[Math] Number of bit strings that contain 01

discrete mathematicsrecurrence-relations

I understand this question has been answered before, but I'm looking for feedback on why my approach is incorrect. Consider the following:

How many bit strings of length n can be generated that contain 01? Write a recursive definition.

I started with $a_2 = 1$ because a length 2 bit string only has 1 string that contains 01… that string is simply 01. Then I noticed you could either tag a 1/0 on the beginning of it or a 1/0 on the end of it to get strings of length 3 that contain 01. This leaves you with 4 new bit strings of length 3. Then, each of these 4 you can either append a 1/0 to the beginning or 1/0 to the end. Resulting in 4 more for each of the 4 previously generated. This led me to believe the recurrence relation was:

$a_n = 4_{a_n-1}$. Because for each new string you generate that contains 01, you can generate 4 more. However the solution is:

$a_n = a_{n-1} + 2^{n-1} – 1$

Could someone please help me see where my reasoning is flawed?

Best Answer

Your basic idea can be made to work if you add bits only at one end instead of adding them at both ends. Say that a bit string is good if it contains the substring $01$ and bad otherwise. Suppose that $\sigma$ is a string of length $n-1$.

  • If $\sigma$ is good, we can append either a $0$ or a $1$ to get a good string of length $n$; this accounts for $2a_{n-1}$ good strings of length $n$.

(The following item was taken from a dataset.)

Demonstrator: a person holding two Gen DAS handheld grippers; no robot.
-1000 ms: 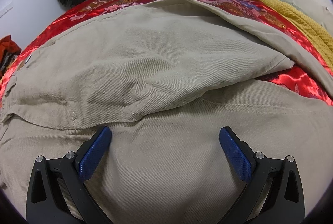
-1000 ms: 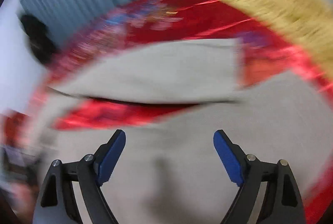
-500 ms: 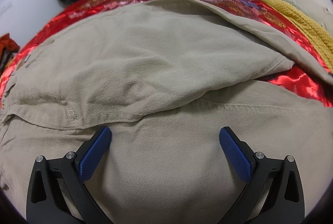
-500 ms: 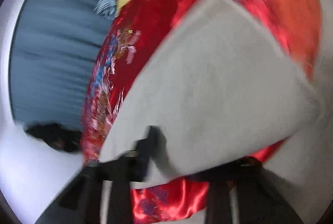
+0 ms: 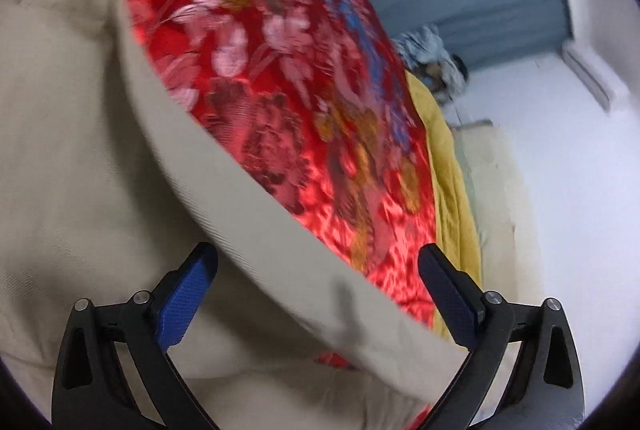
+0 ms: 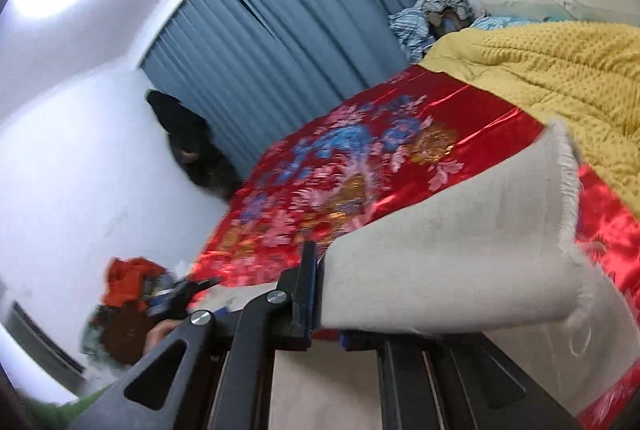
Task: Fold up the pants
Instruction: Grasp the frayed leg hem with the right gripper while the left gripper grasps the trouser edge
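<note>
Above, beige pants are shown spread on a red embroidered bedspread, a yellow blanket lying beyond. The right gripper is seen clenched on the frayed hem of one pant leg, which is held raised over the bed. The left gripper is closing with a fold edge apparently between its blue pads, untouched, though blur limits certainty.

Beige pants lie on a red floral bedspread beside a mustard-yellow blanket.
</note>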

  • If $\sigma$ is bad, the only way to get a good string by appending one more bit is for $\sigma$ to end in $0$ and to append a $1$; this gives us one good string for every bad string of length $n-1$ that ends in $0$. There are $2^{n-1}$ strings of length $n-1$, and $a_{n-1}$ of them are good, so $2^{n-1}-a_{n-1}$ of them are bad. Only one bad string of length $n-1$ ends in $1$, the string $$\underbrace{111\ldots111}_{n-1\text{ bits}}\;,$$ so there are $2^{n-1}-a_{n-1}-1$ bad strings of length $n-1$ that can be extended to a good string of length $n$.

The total number of good strings of length $n$ is therefore

$$a_n=2a_{n-1}+\left(2^{n-1}-a_{n-1}-1\right)=a_{n-1}+2^{n-1}-1\;,\tag{1}$$

exactly the recurrence in the solution.

You can actually check this rather easily by working out a closed form for $a_n$. The bad strings of length $n$ are precisely the ones in which all of the zeroes, if any, are after all of the ones, if any. If there are $0$ ones, we get the string of $n$ zeroes. If there is $1$ one, we get a $1$ followed by $n-1$ zeroes. And so on: if there are $k$ ones, we get a block of $k$ ones followed by a block of $n-k$ zeroes. There is just one such string for each $k$ from $0$ through $n$, so there are $n+1$ bad strings of length $n$. It follows that

$$a_n=2^n-(n+1)=2^n-n-1\;,\tag{2}$$

and it’s not hard to show by induction that $(2)$ satisfies the recurrence $(1)$:

$$\left(2^{n-1}-(n-1)-1\right)+2^{n-1}-1=2\cdot2^{n-1}-n-1=2^n-n-1\;.$$